Energy and Environment Reporting for Texas

Midland Delays Vote Over Energy Towers

Midland, Texas, sits at the center of an energy revolution transforming the globe.

James Durbin/MCT

Midland, Texas, sits at the center of an energy revolution transforming the globe.

From KXWT West Texas Public Radio:

After a special session called by Mayor Jerry Morales yesterday, the Midland City Council has delayed a planned vote over its part of the Energy Towers project in downtown Midland.

The council was set to vote on whether to move forward with a $60 million incentives package for the project’s developers and plans to demolish the former Midland County Courthouse, with the possibility that the city might back out of the project.

Two council members (Jeff Sparks and Spencer Robnett) couldn’t be at Tuesday’s meeting, but the remaining members appeared encouraged by updates from the developers. The vote has now been pushed back to the council’s next meeting on July 8th.

Mayor Morales described it as a “great” meeting, but again insisted the project needs to move forward immediately or the city needs to move on to other opportunities.
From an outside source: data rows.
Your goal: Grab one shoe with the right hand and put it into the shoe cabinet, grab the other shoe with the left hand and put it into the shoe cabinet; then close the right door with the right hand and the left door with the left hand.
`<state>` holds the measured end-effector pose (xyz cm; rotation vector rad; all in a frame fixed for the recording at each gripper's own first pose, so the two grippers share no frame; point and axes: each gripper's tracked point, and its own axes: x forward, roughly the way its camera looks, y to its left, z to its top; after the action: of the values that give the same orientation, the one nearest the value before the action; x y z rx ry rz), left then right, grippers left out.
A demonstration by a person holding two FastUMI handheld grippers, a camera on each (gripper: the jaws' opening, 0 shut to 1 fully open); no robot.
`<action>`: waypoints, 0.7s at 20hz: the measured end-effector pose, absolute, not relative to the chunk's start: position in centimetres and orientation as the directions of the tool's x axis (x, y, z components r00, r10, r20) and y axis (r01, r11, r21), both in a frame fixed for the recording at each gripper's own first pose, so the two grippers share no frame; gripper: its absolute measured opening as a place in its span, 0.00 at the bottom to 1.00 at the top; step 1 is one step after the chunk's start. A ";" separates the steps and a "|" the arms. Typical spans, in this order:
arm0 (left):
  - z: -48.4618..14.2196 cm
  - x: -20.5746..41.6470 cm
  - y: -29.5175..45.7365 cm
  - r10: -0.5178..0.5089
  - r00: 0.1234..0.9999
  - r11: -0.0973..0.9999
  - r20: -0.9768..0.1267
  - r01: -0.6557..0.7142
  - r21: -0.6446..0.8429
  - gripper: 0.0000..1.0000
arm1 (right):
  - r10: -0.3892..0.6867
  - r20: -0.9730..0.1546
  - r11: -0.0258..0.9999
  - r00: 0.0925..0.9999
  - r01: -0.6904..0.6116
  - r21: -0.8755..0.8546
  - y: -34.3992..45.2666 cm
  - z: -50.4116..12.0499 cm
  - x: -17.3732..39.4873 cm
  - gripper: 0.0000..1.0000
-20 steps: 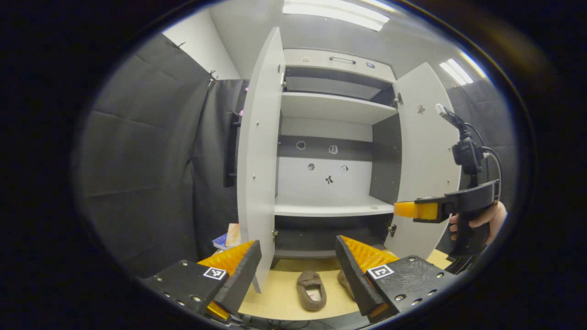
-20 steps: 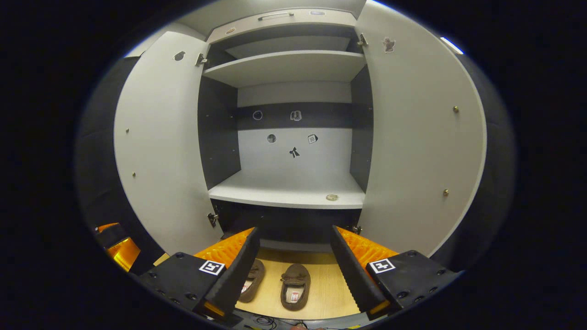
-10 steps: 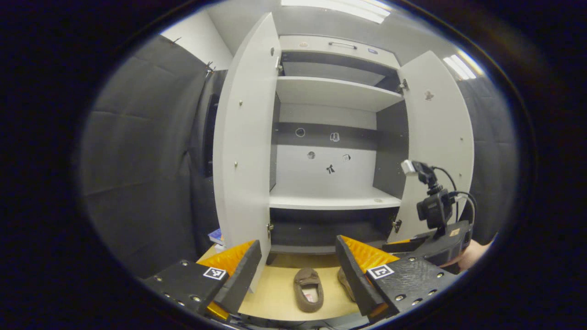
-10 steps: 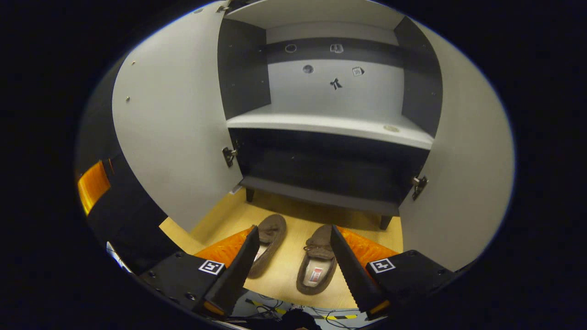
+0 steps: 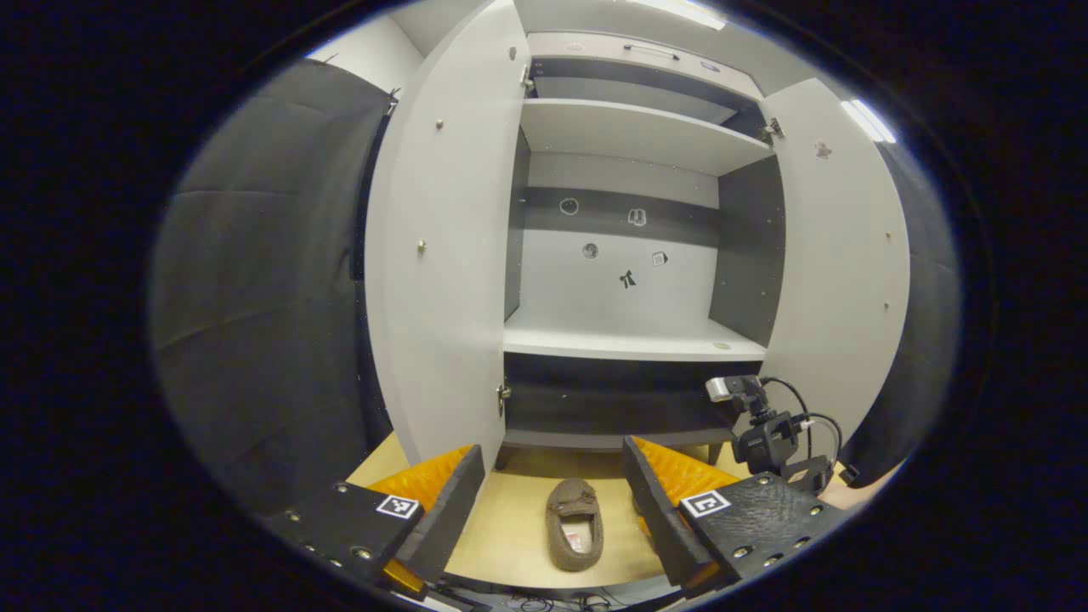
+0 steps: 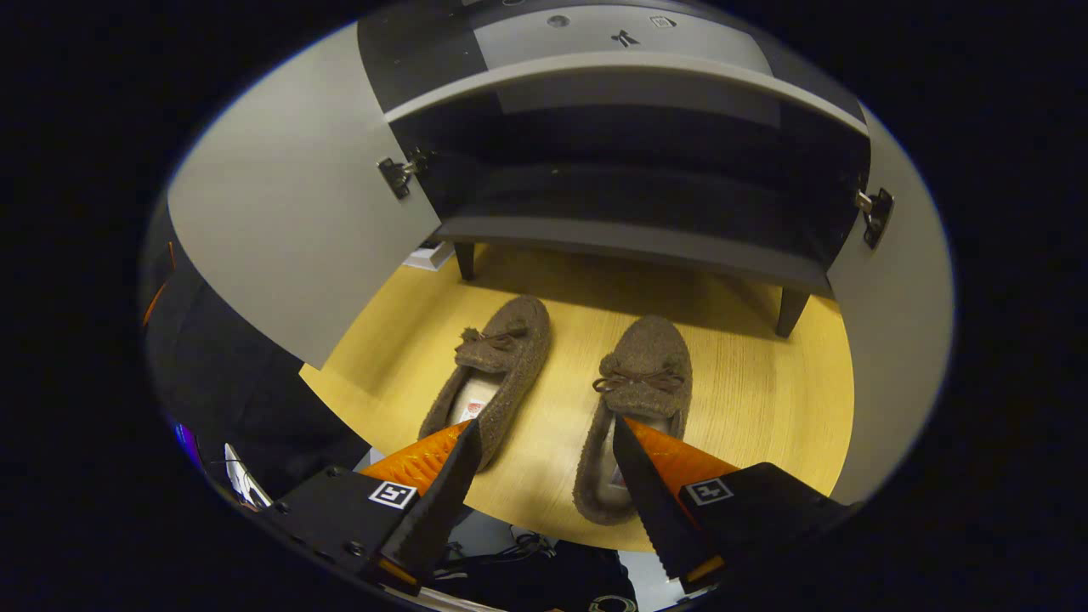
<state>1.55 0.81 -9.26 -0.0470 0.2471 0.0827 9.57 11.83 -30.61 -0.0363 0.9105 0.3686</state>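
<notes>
The shoe cabinet (image 5: 629, 331) is standing wide open, its left door (image 5: 442, 255) and right door (image 5: 841, 255) both swung outward, and its pale shelves and the dark bottom compartment (image 6: 629, 183) are holding nothing that can be seen. Below it the wooden floor (image 6: 765, 399) is carrying the pair of brown slippers, side by side and slightly apart, toes pointing toward the cabinet and heels toward the person.

The right claw (image 6: 544, 463) is hanging low over the floor with its fingers spread wide and gripping nothing. The right shoe (image 6: 637, 399) is lying just ahead of it, its long axis running almost straight away from the claw toward the cabinet, and its heel end is sitting partly behind the claw's right finger (image 6: 646, 484). The left shoe (image 6: 497, 365) is lying just ahead and to the left, angled a little, with its heel near the left finger. The right claw is the nearer of the two to both shoes, so the first grab looks to be its job: it probably needs to shift slightly rightward to bring the right shoe's heel between the fingers.

The left claw (image 5: 552, 493) is hovering higher and farther back, likewise released and empty, looking past the left shoe toward the shelves.
</notes>
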 end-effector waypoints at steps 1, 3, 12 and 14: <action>-9.6 1.9 0.7 0.073 0.964 0.996 -0.255 -0.086 -0.040 0.95 | 0.282 -0.789 0.940 0.546 -0.322 0.113 11.7 -31.6 9.9 0.98; -10.4 2.4 0.4 0.067 0.960 0.995 -0.271 -0.084 -0.052 0.95 | 0.275 -0.803 0.937 0.528 -0.336 0.100 11.9 -33.6 10.3 0.98; -13.0 4.7 -1.7 0.012 0.944 0.999 -0.329 -0.028 -0.045 0.95 | 0.098 -0.796 0.926 0.597 -0.348 -0.146 9.8 -40.2 15.2 0.92; -12.7 5.0 -1.8 0.010 0.945 0.999 -0.327 -0.024 -0.040 0.95 | 0.063 -0.787 0.923 0.613 -0.335 -0.188 9.4 -40.4 15.7 0.72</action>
<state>4.97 -1.80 -12.74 -0.0441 0.3333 0.0174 15.71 9.36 -40.39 -0.3335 0.8847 0.2341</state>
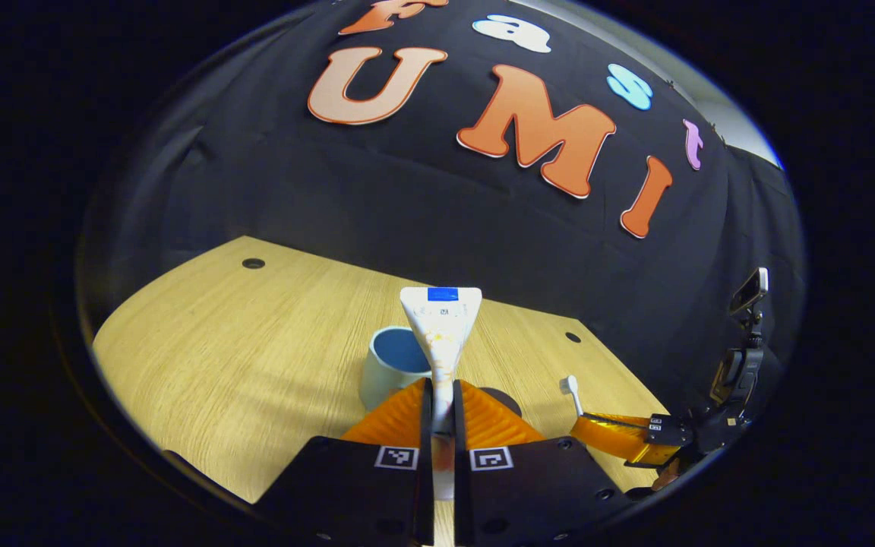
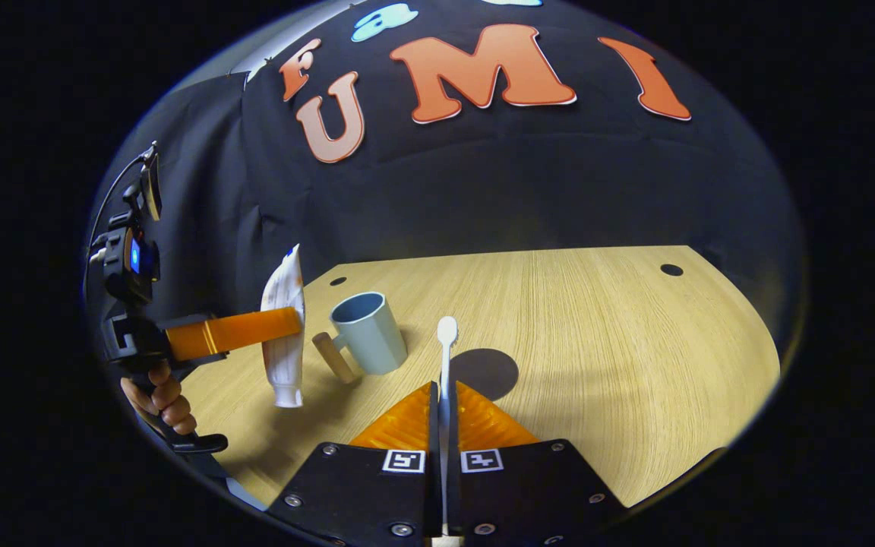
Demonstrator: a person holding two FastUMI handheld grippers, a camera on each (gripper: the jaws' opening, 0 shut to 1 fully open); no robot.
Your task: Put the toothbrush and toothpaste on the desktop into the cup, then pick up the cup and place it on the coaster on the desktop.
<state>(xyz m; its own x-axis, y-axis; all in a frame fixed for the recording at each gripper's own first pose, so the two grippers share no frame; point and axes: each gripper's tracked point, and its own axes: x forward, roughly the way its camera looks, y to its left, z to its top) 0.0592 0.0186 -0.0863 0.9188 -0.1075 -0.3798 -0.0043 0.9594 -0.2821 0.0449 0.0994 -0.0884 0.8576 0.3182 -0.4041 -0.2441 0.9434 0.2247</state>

“We just cannot sit here and stagnate and wonder all the time,” Morales said. “We have to have some action.”


Originally planned as one 53-story high-rise, the redesigned Energy Towers project would house retail and office space, hotel rooms, an underground movie theater and a new office for the Midland Center and the Midland Chamber of Commerce.

Morales called Tuesday’s session after growing frustration at the city over a lack of updates and public information from the developer’s of the multi-million-dollar project.

Wendell L. “Scooter” Brown, the Vice President for Energy Related Properties (ERP), one of the co-developers of Energy Towers, said after the session the company has been actively working on its plans for the towers, and if it seems like that’s not the case.

“There’s been a lot of work going in behind the scenes, that a lot of the public and the counsel [were] not aware of,” Brown said. “We have been very busy.”

The Midland Reporter-Telegram live-blogged details from the session on Tuesday – according to those reports, ERP President William Meyer said plans for demolishing the former county courthouse have been finalized, and could begin immediately.